Das Abwärtspotenzial des britischen Pfund im Falle eines Brexit

Nach Monaten der Schwäche wird das britische Pfund nunmehr gegenüber dem US-Dollar auf Niveaus gehandelt, die man in den letzten 25 Jahren erst drei Mal beobachten konnte. Allerdings beträgt das Abwärtspotenzial gegenüber dem Tiefststand Mitte der 1980er (ca. 1,05) nach wie vor 25%.

Ein Blick auf den realen Wechselkurs legt die Annahme nahe, dass weiteres Abwärtspotenzial gegeben ist. Das derzeitige Niveau liegt etwa 8% unter dem langfristigen Durchschnitt, aber nur 4% unter dem Trendwert. Allerdings beträgt das Abwärtspotenzial bezogen auf die Tiefststände während der vergangenen Finanzkrise weitere 12-15%.

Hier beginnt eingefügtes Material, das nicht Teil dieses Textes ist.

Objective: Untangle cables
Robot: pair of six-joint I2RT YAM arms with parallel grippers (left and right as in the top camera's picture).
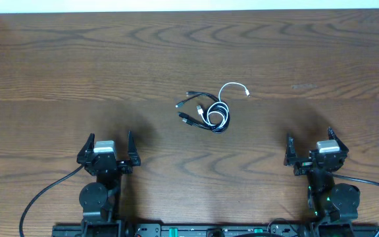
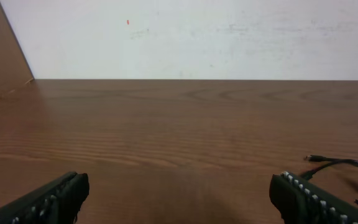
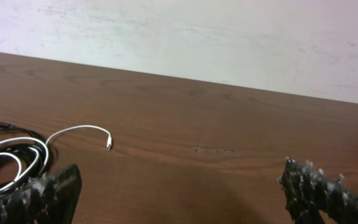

Ein anderer Zugang zur Währungsfrage ist es, den derzeitigen Wechselkurs des Pfunds als gewogenen Durchschnitt aus dem vom Markt erwarteten Kurs für den Fall des Brexit und jenen für den Fall des Bremain darzustellen. Als unmittelbare Implikation dieser Herangehensweise ergibt sich, dass – angenommen der Pfundkurs erholt sich kräftig falls Großbritannien bei der EU bleibt – der aktuelle Kurs auf ein weiteres signifikantes Abwärtspotenzial für den Brexit-Fall hindeutet. Wie massiv, ist schwierig einzuschätzen, da wir es mit einer Gleichung mit vier Variablen zu tun haben (momentaner Wechselkurs, Wechselkurs im Falle von Brexit und Bremain sowie die Wahrscheinlichkeit eines Brexit), von denen nur eine bekannt ist – womit viel Raum für Spekulation bleibt. Nichtsdestotrotz hilft die Modellierung dieser Beziehung dabei, ein Gespür für die Sensitivität des Pfundkurses zu entwickeln.

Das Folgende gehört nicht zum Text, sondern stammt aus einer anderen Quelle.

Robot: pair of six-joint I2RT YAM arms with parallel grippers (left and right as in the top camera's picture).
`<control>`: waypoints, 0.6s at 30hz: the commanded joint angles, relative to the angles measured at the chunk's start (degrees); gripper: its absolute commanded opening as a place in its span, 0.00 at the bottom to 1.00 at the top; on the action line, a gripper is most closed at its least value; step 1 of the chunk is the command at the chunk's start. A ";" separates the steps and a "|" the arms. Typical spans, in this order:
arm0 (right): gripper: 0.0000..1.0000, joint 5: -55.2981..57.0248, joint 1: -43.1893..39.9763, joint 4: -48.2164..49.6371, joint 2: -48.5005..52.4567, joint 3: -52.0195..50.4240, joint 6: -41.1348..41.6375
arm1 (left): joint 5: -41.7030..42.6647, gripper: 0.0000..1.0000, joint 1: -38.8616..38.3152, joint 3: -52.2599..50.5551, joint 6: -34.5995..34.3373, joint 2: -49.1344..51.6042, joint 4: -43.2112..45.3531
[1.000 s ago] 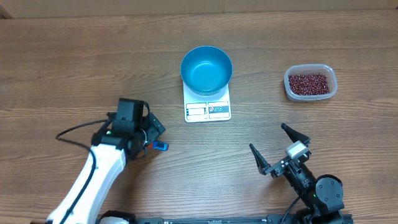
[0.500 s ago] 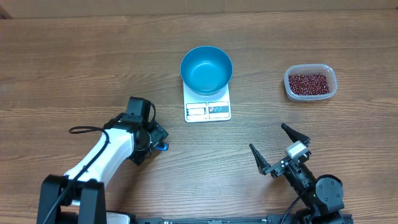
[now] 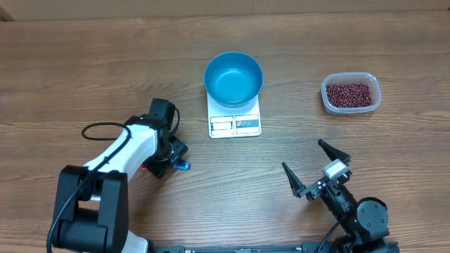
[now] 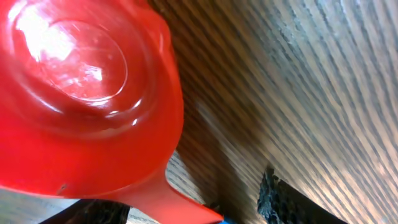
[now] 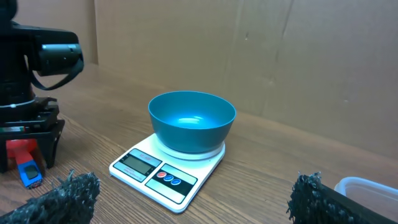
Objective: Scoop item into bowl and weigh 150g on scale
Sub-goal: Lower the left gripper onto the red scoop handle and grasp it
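While the left gripper [image 3: 167,157] stands low over the red scoop [image 4: 81,93], its jaws are open astride the handle, one finger [image 4: 283,200] clear of it. The right gripper [image 3: 302,156] hangs wide open, holding nothing. Farther out, the blue bowl [image 3: 233,79] sits on the white scale [image 3: 235,125]. The beans [image 3: 350,93] lie in the clear tub [image 3: 377,104], well to the right.

Count on inspection: one blue bowl [image 3: 233,79], one white scale [image 3: 235,124], one clear tub [image 3: 328,100] of uncountably many beans [image 3: 349,93], one red scoop [image 4: 81,93], a left end effector [image 3: 167,156] and a right end effector [image 3: 302,154].
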 commanded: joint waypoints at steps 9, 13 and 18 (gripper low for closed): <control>1.00 0.61 0.22 0.37 -0.48 -0.59 0.44 | -2.51 0.55 4.31 0.46 -1.70 3.50 -0.17; 1.00 0.61 0.22 0.37 -0.48 -0.59 0.44 | -2.97 0.49 4.13 0.46 -1.70 3.50 -0.20; 1.00 0.61 0.22 0.37 -0.48 -0.59 0.44 | -2.97 0.39 4.13 0.46 -1.51 3.50 -0.17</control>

Unter der Prämisse beispielsweise, dass der Markt im Falle des Votums für den Verbleib in der EU von einem Anstieg des Pfunds bis zu seinem langfristigen Durchschnitt von USD 1,65 ausgeht und dass die Brexit-Wahrscheinlichkeit bei 40% liegt (also in etwa mittig zwischen den Meinungsumfragen und den Wettquoten), wäre bei Brexit zu erwarten, dass das Pfund unter 1,07 zum Dollar fiele. Es ist allerdings in Anlehnung an Anatole Kaletsky, der unlängst eine ähnliche Analyse durchführte (“The Case For Sterling”, Gavekal Research, 4. April), darauf hinzuweisen, dass das Pfund bei einem Kurs unterhalb von USD 1,10 die weltweit billigste Währung und „auch signifikant billiger als zu irgendeinem anderen Zeitpunkt seit dem Auseinanderbrechen des Bretton-Woods-Abkommens“ (Kaletsky) wäre.

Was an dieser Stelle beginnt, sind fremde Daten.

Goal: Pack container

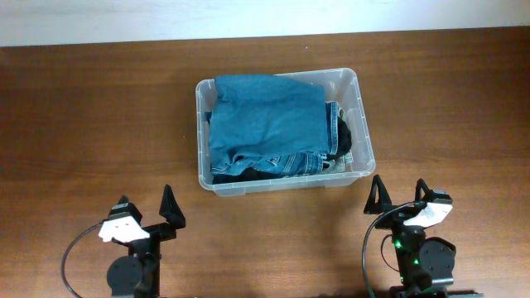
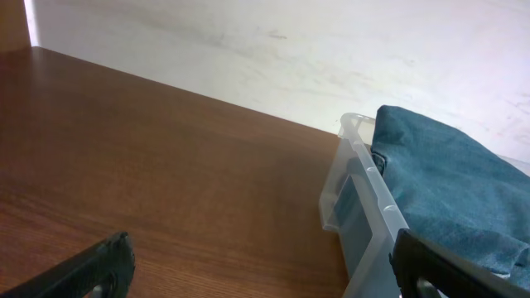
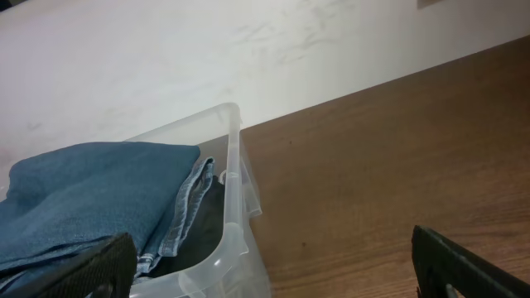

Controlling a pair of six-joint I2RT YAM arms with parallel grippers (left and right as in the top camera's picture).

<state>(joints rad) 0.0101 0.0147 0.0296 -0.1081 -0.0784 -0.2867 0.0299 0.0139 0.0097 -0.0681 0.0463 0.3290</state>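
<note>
The left gripper (image 1: 146,209) and the right gripper (image 1: 401,199) sit nearest, at the front edge of the worktop (image 1: 91,124). Both are spread wide and hold nothing. Each is a little short of the container (image 1: 286,184) and not touching it.

The container stands mid-worktop, beyond and between the two arms, with a long side facing them. Folded jeans (image 1: 265,116) fill most of it and, in the wrist views, rise above the rim. A dark garment (image 1: 344,136) shows along the right side. No loose item lies on the worktop, so the packing looks close to finished.

If a step is left, it is probably pressing the pile flat. Come in from above, meet the denim at its highest part and push straight down. Steady the near wall with the other arm so the container does not slide away. Behind it is only bare worktop.
</note>
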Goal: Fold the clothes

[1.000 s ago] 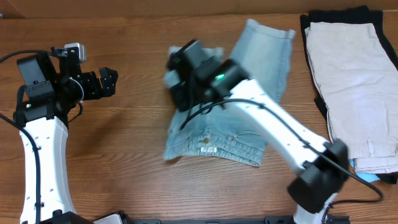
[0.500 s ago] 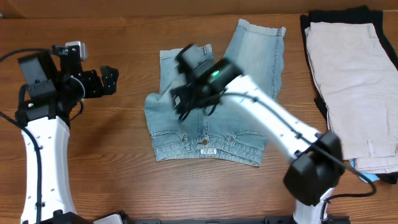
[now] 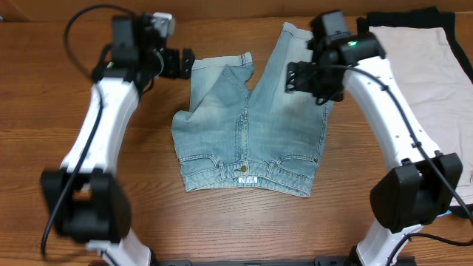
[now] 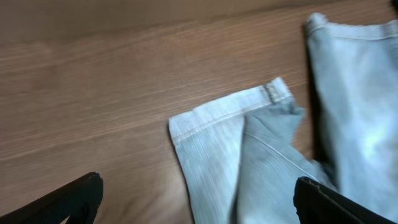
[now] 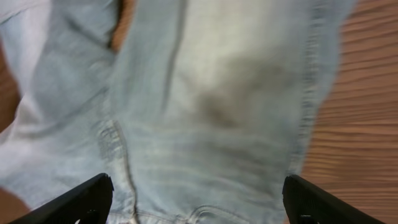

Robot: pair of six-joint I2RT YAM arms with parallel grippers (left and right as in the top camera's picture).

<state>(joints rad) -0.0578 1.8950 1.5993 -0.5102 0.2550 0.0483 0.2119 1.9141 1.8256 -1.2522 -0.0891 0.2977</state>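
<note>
The clothes lie in two places. Faded light-blue denim shorts are spread flat mid-table, waistband toward the front edge and both legs pointing back. The left leg's hem is partly folded over. My left gripper hovers open at that hem's outer corner, its dark fingertips straddling wood and denim. My right gripper is open above the right leg, with cloth filling the gap and nothing gripped. Cream-white shorts rest on a black garment at the far right.
The wooden table shows bare at the left and along the front. A brown wall runs along the back edge. A scrap of light-blue fabric peeks out under the cream shorts near the right arm's base.
The right gripper let go of the denim shorts and moved right over the right leg. The left arm swung in from the far left to the left leg hem. The shorts now lie spread out.
</note>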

Zusammenfassend lässt sich sagen, dass die Entwicklung der britischen Währung in den vergangenen Monaten größtenteils von Befürchtungen in Zusammenhang mit dem Referendum und dessen Ergebnis getrieben wurde. Die Schwäche des Pfunds zu einem Zeitpunkt, da ein Brexit nur eine entfernte Möglichkeit darstellt, ist ein Hinweis darauf, dass falls der Austritt Realität würde, von einer weiteren, deutlichen Korrektur auszugehen wäre.

Vor diesem Hintergrund ist die bisher verhaltene Reaktion der Aktienmärkte erstaunlich. Es wäre überraschend, wenn die Volatilität auf den britischen und europäischen Aktienbörsen nicht im Vorlauf zum Referendum anstiege – was auch das Thema unseres nächsten und zugleich letzten Blog-Beitrags in dieser Serie darstellt.